Dataset records

○ ○ ○ ○

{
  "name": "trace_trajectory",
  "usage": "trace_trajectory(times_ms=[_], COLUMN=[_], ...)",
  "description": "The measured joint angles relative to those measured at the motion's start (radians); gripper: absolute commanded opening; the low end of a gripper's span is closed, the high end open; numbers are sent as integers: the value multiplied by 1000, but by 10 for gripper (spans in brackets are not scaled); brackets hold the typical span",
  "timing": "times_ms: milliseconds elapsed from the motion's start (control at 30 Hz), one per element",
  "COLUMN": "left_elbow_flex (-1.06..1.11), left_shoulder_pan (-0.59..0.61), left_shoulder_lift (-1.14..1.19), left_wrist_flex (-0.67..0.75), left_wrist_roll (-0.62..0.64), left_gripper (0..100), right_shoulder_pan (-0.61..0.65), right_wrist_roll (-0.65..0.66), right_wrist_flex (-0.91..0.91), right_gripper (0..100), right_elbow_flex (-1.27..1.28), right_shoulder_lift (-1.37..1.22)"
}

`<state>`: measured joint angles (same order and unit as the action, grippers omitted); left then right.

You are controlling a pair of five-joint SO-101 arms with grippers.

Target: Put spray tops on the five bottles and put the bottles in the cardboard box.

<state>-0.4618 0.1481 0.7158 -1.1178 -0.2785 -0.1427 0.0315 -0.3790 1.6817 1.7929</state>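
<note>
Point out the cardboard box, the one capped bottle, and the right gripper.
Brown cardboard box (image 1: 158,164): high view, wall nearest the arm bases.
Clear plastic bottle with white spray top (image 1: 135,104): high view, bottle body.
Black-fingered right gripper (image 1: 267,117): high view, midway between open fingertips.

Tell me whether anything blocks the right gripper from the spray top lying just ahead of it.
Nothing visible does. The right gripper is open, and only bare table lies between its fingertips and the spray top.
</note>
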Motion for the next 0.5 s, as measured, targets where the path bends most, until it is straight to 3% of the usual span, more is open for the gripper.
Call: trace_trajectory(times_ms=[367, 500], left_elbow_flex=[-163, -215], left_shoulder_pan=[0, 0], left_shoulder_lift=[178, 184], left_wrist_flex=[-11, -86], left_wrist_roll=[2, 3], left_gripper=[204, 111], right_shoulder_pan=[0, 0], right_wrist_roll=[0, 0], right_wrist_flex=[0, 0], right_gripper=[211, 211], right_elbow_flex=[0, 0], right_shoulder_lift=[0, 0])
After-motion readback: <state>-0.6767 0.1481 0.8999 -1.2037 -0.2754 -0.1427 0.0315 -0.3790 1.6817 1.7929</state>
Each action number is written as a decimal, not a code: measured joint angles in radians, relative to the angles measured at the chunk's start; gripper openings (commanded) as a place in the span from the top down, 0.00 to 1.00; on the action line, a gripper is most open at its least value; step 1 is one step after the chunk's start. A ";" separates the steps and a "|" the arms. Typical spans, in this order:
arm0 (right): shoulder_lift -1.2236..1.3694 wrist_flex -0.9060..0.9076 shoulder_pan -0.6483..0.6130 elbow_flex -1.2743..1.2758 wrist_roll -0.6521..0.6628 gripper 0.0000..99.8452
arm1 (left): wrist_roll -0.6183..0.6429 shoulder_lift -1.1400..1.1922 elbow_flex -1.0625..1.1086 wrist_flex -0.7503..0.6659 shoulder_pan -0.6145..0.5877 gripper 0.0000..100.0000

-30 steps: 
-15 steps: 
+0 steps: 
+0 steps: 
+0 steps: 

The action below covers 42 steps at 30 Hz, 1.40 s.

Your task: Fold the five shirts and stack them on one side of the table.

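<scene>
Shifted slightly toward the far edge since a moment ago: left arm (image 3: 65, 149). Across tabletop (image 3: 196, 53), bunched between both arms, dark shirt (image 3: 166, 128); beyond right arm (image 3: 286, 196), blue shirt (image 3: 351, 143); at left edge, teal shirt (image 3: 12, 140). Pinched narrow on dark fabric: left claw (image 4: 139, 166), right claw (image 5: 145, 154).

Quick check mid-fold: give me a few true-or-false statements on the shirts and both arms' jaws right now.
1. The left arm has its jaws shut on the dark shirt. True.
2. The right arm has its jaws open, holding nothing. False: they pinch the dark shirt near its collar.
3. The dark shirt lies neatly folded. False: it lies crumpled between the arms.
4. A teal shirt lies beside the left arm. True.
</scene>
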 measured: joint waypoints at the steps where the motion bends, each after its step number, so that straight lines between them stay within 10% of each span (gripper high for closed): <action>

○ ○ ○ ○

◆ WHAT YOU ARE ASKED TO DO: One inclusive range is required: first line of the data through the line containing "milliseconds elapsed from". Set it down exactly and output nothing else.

◆ REPLY:
{
  "name": "trace_trajectory",
  "usage": "trace_trajectory(times_ms=[_], COLUMN=[_], ...)",
  "description": "The measured joint angles relative to those measured at the motion's start (radians); gripper: absolute commanded opening; the low end of a gripper's span is closed, the high end open; numbers are sent as integers: the value multiplied by 1000, but by 10 for gripper (spans in brackets are not scaled); brackets hold the typical span",
  "timing": "times_ms: milliseconds elapsed from the motion's start (control at 30 Hz), one per element",

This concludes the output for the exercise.